» TASK BRIEF: Give every line of the material back exactly, images removed.

» INFORMATION PROVIDED:
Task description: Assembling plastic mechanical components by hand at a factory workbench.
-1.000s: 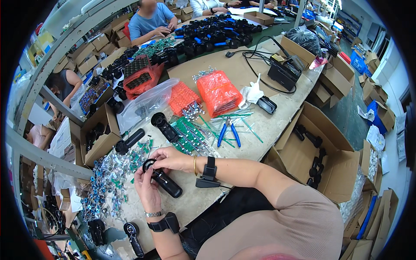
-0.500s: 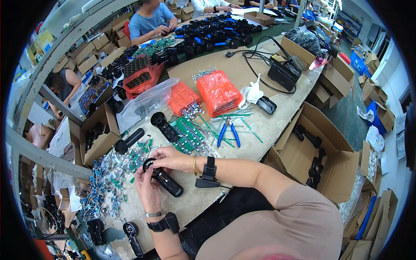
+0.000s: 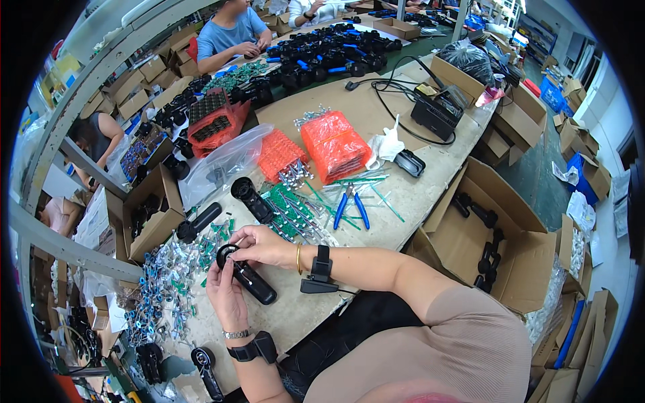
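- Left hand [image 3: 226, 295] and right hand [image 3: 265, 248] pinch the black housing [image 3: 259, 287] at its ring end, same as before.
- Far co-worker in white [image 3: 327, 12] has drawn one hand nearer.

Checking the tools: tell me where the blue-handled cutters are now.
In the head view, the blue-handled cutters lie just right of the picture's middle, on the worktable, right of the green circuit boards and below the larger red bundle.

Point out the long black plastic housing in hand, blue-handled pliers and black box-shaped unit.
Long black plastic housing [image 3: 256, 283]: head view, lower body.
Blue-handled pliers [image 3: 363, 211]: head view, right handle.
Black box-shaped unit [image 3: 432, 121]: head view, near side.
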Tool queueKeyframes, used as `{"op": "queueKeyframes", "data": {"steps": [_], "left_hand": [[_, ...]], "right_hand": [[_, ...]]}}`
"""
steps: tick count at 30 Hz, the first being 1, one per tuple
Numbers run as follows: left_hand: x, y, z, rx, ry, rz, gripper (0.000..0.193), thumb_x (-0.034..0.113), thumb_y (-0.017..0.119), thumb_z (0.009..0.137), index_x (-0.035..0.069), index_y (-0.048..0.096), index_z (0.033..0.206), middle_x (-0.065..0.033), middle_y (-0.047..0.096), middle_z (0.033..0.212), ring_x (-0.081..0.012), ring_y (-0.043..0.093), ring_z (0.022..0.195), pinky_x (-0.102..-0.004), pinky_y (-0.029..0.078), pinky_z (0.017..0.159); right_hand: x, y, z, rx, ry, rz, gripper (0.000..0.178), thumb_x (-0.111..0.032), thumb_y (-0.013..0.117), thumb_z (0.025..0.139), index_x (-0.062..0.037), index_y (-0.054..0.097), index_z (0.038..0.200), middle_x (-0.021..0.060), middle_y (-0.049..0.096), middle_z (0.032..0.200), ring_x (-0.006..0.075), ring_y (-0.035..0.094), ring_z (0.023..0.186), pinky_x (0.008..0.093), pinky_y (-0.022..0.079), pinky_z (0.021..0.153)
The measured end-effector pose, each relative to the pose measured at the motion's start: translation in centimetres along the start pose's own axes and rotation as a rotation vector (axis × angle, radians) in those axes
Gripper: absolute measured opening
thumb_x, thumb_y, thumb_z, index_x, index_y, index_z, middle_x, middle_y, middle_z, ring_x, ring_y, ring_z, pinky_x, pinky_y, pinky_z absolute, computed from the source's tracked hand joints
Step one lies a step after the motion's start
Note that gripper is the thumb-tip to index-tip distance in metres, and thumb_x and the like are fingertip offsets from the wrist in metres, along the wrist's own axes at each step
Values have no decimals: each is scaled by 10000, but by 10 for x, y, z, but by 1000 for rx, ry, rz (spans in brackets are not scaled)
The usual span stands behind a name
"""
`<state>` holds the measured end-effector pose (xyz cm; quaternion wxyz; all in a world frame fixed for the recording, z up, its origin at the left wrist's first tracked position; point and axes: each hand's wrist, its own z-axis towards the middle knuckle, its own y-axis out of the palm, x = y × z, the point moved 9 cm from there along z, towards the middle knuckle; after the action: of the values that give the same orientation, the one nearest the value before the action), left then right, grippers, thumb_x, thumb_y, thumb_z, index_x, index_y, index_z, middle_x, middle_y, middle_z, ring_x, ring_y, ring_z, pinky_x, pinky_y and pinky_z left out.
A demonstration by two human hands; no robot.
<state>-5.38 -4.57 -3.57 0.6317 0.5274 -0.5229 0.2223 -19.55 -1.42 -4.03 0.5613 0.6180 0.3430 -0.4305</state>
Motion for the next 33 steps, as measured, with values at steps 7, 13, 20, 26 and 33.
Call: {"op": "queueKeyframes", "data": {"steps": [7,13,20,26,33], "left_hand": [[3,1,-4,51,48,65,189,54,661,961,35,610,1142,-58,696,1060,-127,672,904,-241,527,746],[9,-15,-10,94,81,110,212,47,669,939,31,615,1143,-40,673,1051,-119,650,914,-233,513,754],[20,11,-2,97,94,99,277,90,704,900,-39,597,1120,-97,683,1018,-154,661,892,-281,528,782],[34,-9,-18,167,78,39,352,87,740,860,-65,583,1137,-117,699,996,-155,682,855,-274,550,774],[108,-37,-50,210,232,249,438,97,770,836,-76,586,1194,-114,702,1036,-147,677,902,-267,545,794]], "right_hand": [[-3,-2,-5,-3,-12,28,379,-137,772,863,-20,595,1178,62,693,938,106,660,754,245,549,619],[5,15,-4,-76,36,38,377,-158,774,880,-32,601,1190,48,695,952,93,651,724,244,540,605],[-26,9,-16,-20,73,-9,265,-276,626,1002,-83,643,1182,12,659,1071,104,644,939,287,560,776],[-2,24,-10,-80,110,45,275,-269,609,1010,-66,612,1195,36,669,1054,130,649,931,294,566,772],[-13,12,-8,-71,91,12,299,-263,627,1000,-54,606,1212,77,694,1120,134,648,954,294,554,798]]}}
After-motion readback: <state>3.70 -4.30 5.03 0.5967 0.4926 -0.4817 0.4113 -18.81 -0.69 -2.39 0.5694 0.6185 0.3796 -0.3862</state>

» WRITTEN SOLUTION:
Task description: Assembling plastic mechanical components by hand at a factory workbench.
-1.000s: 
-0.500s: 
+0.000s: 
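- Left hand [image 3: 226, 295] and right hand [image 3: 265, 248] pinch the black housing [image 3: 259, 287] at its ring end, same as before.
- Far co-worker in white [image 3: 327, 12] has drawn one hand nearer.

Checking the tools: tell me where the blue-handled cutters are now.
In the head view, the blue-handled cutters lie just right of the picture's middle, on the worktable, right of the green circuit boards and below the larger red bundle.

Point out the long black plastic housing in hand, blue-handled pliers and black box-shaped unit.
Long black plastic housing [image 3: 256, 283]: head view, lower body.
Blue-handled pliers [image 3: 363, 211]: head view, right handle.
Black box-shaped unit [image 3: 432, 121]: head view, near side.
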Tool queueKeyframes, used as `{"op": "queueKeyframes", "data": {"steps": [_], "left_hand": [[_, ...]], "right_hand": [[_, ...]]}}`
"""
steps: tick count at 30 Hz, the first being 1, one per tuple
Numbers run as follows: left_hand: x, y, z, rx, ry, rz, gripper (0.000..0.193), thumb_x (-0.034..0.113), thumb_y (-0.017..0.119), thumb_z (0.009..0.137), index_x (-0.035..0.069), index_y (-0.048..0.096), index_z (0.033..0.206), middle_x (-0.065..0.033), middle_y (-0.047..0.096), middle_z (0.033..0.212), ring_x (-0.081..0.012), ring_y (-0.043..0.093), ring_z (0.022..0.195), pinky_x (-0.102..-0.004), pinky_y (-0.029..0.078), pinky_z (0.017..0.159); right_hand: x, y, z, rx, ry, rz, gripper (0.000..0.178), thumb_x (-0.111..0.032), thumb_y (-0.013..0.117), thumb_z (0.025..0.139), index_x (-0.062..0.037), index_y (-0.054..0.097), index_z (0.038..0.200), middle_x (-0.021..0.060), middle_y (-0.049..0.096), middle_z (0.032..0.200), ring_x (-0.006..0.075), ring_y (-0.035..0.094), ring_z (0.023..0.186), pinky_x (0.008..0.093), pinky_y (-0.022..0.079), pinky_z (0.021..0.153)
The measured end-effector pose, each relative to the pose measured at the motion's start: translation in centimetres along the start pose's own axes and rotation as a rotation vector (axis × angle, radians) in those axes
Gripper: absolute measured opening
thumb_x, thumb_y, thumb_z, index_x, index_y, index_z, middle_x, middle_y, middle_z, ring_x, ring_y, ring_z, pinky_x, pinky_y, pinky_z absolute, computed from the source's tracked hand joints
Step one lies a step after the motion's start
Note that gripper is the thumb-tip to index-tip distance in metres, and thumb_x and the like are fingertip offsets from the wrist in metres, along the wrist's own axes at each step
Values have no decimals: each is scaled by 10000, but by 10 for x, y, z, but by 1000 for rx, ry, rz (spans in brackets are not scaled)
The usual span stands behind a name
"""
`<state>` holds the measured end-effector pose (xyz cm; quaternion wxyz; all in a world frame fixed for the recording, z up, its origin at the left wrist's first tracked position; point and axes: each hand's wrist, its own z-axis towards the middle knuckle, its own y-axis out of the palm, x = y × z, the point moved 9 cm from there along z, towards the middle knuckle; after the action: of the values that give the same orientation, the one nearest the value before the action), left then right, grippers, thumb_x, thumb_y, thumb_z, index_x, index_y, index_z, middle_x, middle_y, middle_z, ring_x, ring_y, ring_z, pinky_x, pinky_y and pinky_z left out.
A demonstration by two human hands; no robot.
<state>-5.38 -4.57 -3.57 0.6317 0.5274 -0.5229 0.2223 -19.55 -1.42 -4.03 0.5613 0.6180 0.3430 -0.4305</state>
Motion for the next 33 steps, as measured, with values at steps 7, 13, 20, 26 and 33.
Call: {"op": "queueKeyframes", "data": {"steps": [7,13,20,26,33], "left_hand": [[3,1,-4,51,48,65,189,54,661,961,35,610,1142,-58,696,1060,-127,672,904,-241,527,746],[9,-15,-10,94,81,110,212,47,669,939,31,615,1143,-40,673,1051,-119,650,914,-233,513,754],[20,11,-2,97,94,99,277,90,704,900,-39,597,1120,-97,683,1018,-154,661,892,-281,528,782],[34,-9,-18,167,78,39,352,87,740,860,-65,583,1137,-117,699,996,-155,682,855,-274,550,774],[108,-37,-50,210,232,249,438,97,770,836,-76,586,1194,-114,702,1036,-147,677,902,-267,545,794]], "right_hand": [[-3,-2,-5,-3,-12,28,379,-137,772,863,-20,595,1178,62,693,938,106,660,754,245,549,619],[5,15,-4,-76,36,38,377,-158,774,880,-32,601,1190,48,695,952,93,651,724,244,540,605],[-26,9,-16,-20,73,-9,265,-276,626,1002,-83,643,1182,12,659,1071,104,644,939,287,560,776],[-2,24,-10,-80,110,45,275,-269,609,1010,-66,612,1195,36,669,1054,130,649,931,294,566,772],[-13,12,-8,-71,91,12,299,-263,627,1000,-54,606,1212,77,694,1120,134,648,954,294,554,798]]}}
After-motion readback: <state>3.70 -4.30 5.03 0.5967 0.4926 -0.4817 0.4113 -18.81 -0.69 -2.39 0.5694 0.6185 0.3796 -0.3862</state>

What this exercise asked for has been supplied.